Wong Weng-Keen, Moore Andrew, Cooper Gregory, Wagner Michael
Department of Computer Science, Carnegie Mellon University, Pittsburgh, PA 15213, USA.
J Urban Health. 2003 Jun;80(2 Suppl 1):i66-75. doi: 10.1007/pl00022317.
This article presents an algorithm for performing early detection of disease outbreaks by searching a database of emergency department cases for anomalous patterns. Traditional techniques for anomaly detection are unsatisfactory for this problem because they identify individual data points that are rare due to particular combinations of features. Thus, these traditional algorithms discover isolated outliers of particularly strange events, such as someone accidentally shooting their ear, that are not indicative of a new outbreak. Instead, we would like to detect groups with specific characteristics that have a recent pattern of illness that is anomalous relative to historical patterns. We propose using an anomaly detection algorithm that would characterize each anomalous pattern with a rule. The significance of each rule would be carefully evaluated using the Fisher exact test and a randomization test. In this study, we compared our algorithm with a standard detection algorithm by measuring the number of false positives and the timeliness of detection. Simulated data, produced by a simulator that creates the effects of an epidemic on a city, were used for evaluation. The results indicate that our algorithm has significantly better detection times for common significance thresholds while having a slightly higher false positive rate.
本文提出了一种算法,通过在急诊科病例数据库中搜索异常模式来对疾病爆发进行早期检测。
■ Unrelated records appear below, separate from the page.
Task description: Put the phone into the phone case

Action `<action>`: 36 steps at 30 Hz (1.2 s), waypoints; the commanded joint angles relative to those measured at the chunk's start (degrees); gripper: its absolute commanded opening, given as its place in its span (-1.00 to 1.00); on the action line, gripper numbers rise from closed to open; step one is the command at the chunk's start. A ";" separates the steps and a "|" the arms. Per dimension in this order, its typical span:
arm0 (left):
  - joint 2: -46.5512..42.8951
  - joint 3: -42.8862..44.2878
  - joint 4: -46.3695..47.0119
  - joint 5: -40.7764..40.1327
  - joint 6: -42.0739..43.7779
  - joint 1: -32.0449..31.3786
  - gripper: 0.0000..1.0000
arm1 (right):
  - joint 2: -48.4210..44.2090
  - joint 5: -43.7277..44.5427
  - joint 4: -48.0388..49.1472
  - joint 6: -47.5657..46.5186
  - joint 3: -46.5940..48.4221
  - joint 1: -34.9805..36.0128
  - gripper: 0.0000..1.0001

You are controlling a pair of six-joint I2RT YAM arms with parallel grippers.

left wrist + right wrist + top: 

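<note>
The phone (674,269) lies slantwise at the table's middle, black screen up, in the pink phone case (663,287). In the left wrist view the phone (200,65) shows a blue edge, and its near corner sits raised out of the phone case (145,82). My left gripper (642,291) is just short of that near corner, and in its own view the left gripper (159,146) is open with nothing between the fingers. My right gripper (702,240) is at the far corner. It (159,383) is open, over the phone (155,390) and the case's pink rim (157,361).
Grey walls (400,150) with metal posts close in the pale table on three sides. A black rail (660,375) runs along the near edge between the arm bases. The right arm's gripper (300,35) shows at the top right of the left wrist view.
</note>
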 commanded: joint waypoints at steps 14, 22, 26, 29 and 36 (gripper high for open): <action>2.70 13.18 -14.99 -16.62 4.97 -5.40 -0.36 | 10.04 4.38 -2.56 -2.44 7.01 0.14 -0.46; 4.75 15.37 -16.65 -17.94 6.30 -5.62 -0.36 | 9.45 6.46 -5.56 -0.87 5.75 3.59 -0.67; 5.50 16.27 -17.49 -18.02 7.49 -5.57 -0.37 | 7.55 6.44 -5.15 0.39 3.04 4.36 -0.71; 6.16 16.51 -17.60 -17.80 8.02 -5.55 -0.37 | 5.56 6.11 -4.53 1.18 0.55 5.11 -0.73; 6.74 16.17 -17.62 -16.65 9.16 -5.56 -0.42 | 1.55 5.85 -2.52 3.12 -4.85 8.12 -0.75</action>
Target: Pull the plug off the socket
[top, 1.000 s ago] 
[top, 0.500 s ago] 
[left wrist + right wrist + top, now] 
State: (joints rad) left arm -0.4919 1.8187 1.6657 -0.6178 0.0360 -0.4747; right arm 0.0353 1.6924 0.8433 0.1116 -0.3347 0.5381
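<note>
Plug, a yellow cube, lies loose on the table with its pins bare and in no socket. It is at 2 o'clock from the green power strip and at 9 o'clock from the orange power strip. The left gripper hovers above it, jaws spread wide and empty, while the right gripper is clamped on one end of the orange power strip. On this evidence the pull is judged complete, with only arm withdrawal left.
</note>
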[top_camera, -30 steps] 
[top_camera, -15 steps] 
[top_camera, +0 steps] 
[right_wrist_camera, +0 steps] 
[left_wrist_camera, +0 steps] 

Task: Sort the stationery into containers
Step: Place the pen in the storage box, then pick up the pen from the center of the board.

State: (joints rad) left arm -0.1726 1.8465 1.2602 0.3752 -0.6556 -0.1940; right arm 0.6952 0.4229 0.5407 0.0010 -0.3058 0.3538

传统的异常检测技术在解决这个问题时并不令人满意,因为它们识别的是由于特定特征组合而罕见的单个数据点。因此,这些传统算法发现的是特别奇怪事件的孤立异常值,比如有人意外射中自己的耳朵,而这些并不表明有新的疫情爆发。相反,我们希望检测出具有特定特征的群体,这些群体近期的疾病模式相对于历史模式而言是异常的。我们建议使用一种异常检测算法,该算法会用一条规则来描述每个异常模式。每条规则的显著性将使用费舍尔精确检验和随机化检验进行仔细评估。在本研究中,我们通过测量误报数量和检测及时性,将我们的算法与一种标准检测算法进行了比较。由一个模拟城市中疫情影响的模拟器生成的模拟数据用于评估。结果表明,对于常见的显著性阈值,我们的算法具有显著更好的检测时间,不过误报率略高。